- [INFORMATION SHOWN]:
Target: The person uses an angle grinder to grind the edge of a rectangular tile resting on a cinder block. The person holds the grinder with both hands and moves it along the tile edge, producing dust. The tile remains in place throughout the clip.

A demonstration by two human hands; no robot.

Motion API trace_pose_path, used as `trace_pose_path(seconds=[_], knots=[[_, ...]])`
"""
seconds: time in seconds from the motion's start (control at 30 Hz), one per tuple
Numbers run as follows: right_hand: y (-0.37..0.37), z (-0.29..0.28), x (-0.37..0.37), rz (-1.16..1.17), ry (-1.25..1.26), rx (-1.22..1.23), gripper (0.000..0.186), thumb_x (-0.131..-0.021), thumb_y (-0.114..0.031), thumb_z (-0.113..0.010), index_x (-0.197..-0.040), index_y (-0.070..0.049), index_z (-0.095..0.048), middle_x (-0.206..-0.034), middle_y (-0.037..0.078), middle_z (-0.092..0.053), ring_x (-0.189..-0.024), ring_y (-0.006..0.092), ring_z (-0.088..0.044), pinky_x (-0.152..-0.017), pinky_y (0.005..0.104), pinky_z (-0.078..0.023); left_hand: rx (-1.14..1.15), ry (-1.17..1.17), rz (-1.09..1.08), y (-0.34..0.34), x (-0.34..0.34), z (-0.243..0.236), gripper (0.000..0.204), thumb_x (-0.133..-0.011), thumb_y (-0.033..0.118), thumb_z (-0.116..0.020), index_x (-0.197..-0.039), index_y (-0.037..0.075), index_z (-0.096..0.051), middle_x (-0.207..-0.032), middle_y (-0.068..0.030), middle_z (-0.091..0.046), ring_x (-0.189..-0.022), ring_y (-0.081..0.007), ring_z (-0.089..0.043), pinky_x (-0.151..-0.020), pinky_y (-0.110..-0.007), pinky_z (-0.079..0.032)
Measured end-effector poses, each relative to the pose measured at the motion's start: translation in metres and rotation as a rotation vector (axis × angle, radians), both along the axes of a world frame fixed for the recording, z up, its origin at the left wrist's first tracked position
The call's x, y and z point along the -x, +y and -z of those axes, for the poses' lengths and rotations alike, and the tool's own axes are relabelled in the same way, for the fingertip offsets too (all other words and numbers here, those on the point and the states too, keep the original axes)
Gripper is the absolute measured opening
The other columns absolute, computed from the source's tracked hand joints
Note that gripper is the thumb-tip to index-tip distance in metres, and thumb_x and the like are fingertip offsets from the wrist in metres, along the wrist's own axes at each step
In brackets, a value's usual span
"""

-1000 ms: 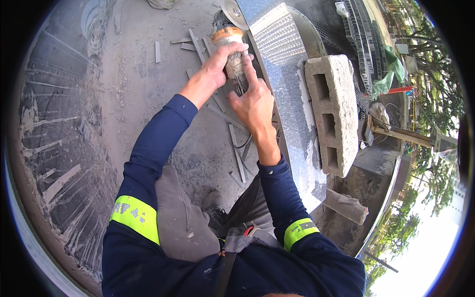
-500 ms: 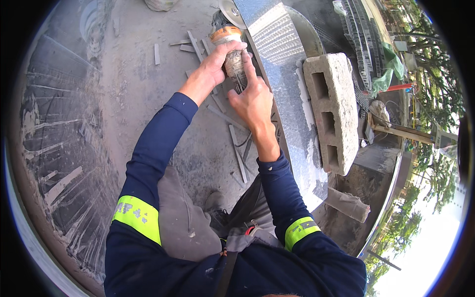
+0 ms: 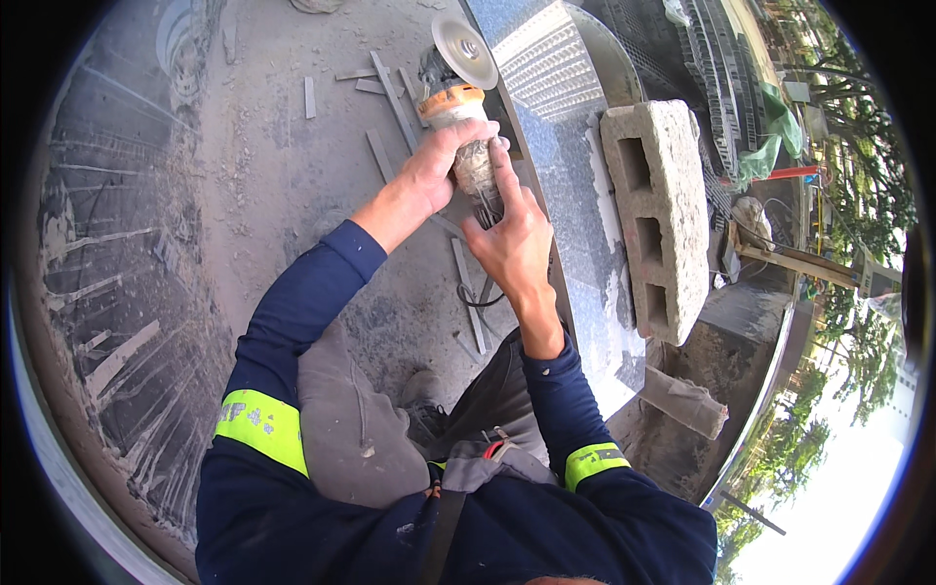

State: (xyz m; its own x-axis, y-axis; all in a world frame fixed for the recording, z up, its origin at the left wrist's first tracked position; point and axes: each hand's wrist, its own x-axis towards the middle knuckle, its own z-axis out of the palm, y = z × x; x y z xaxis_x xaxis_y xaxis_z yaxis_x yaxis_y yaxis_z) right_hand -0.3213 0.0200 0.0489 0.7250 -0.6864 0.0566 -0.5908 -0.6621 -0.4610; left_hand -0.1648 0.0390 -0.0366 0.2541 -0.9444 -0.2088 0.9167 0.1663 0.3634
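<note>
An angle grinder (image 3: 448, 95), dusty and orange near its head, carries a pale round disc (image 3: 462, 51) facing up at the edge of a long speckled, glossy slab (image 3: 564, 179). My left hand (image 3: 434, 171) is wrapped round the grinder's body below the orange collar, thumb across it. My right hand (image 3: 512, 234) grips the lower, wrapped part of the tool, index finger stretched along it. A black cord (image 3: 478, 300) shows below my hands. To the right, a hollow concrete block (image 3: 678, 205) rests on the slab.
Thin strips (image 3: 390, 97) lie scattered on the dusty floor (image 3: 283, 195). A wall with streaked dark covering (image 3: 107, 273) runs along the left. At the right are stacked panels (image 3: 721, 88), green netting (image 3: 780, 127), timber (image 3: 790, 263) and a rough bar (image 3: 682, 405), with trees beyond.
Both hands and the grinder have moved down and slightly right, toward my body, so more of the disc shows. The grip looks the same.
</note>
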Motion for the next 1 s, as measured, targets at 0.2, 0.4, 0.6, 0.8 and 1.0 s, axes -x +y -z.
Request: trace_pose_path(seconds=[0.2, 0.4, 0.6, 0.8, 1.0], knots=[[-0.006, -0.003, -0.012, 0.005, 0.025, -0.018, 0.098, -0.072, -0.009, -0.075, -0.164, -0.021, -0.043, -0.095, 0.021, -0.071, -0.087, 0.0391, -0.073, -0.082, 0.0466, -0.06, 0.002, 0.0, -0.014, -0.008, -0.01, 0.001, 0.034, -0.09, 0.024, -0.079, -0.114, 0.004, -0.065, -0.102, -0.0116, -0.072, -0.095, -0.0207, -0.073, -0.088, -0.04, -0.062], [-0.017, 0.005, -0.039, 0.015, -0.029, -0.006, 0.097, -0.072, -0.012, -0.076, -0.163, -0.021, -0.043, -0.097, 0.025, -0.071, -0.089, 0.0442, -0.073, -0.08, 0.0521, -0.06, 0.022, 0.002, -0.004, -0.028, -0.039, 0.006, 0.034, -0.088, 0.023, -0.08, -0.112, 0.005, -0.064, -0.103, -0.0102, -0.071, -0.093, -0.0217, -0.073, -0.083, -0.04, -0.063], [-0.023, -0.001, -0.063, 0.035, 0.05, -0.008, 0.1, -0.072, -0.011, -0.074, -0.165, -0.018, -0.039, -0.101, 0.028, -0.073, -0.095, 0.0453, -0.074, -0.089, 0.0493, -0.058, -0.014, -0.031, -0.046, -0.043, -0.063, 0.01, 0.037, -0.086, 0.018, -0.083, -0.114, 0.006, -0.061, -0.1, -0.0059, -0.068, -0.095, -0.0214, -0.074, -0.081, -0.039, -0.065], [-0.008, 0.001, -0.029, 0.01, 0.006, -0.009, 0.1, -0.072, -0.011, -0.075, -0.165, -0.02, -0.04, -0.097, 0.024, -0.072, -0.089, 0.0415, -0.074, -0.083, 0.0492, -0.059, 0.004, -0.045, -0.029, -0.018, -0.029, 0.002, 0.034, -0.088, 0.023, -0.081, -0.113, 0.006, -0.064, -0.102, -0.0082, -0.071, -0.094, -0.021, -0.074, -0.085, -0.039, -0.064], [0.0, -0.004, -0.005, 0.006, 0.002, -0.025, 0.098, -0.072, -0.008, -0.075, -0.164, -0.02, -0.042, -0.098, 0.022, -0.072, -0.088, 0.0391, -0.074, -0.084, 0.0463, -0.06, -0.001, -0.022, -0.012, -0.002, -0.002, -0.002, 0.036, -0.09, 0.027, -0.08, -0.114, 0.006, -0.065, -0.105, -0.0117, -0.073, -0.093, -0.0205, -0.073, -0.087, -0.039, -0.062]])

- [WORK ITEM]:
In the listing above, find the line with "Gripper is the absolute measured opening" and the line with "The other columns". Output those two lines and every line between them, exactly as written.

- [REPLY]:
Gripper is the absolute measured opening
The other columns absolute, computed from the source's tracked hand joints

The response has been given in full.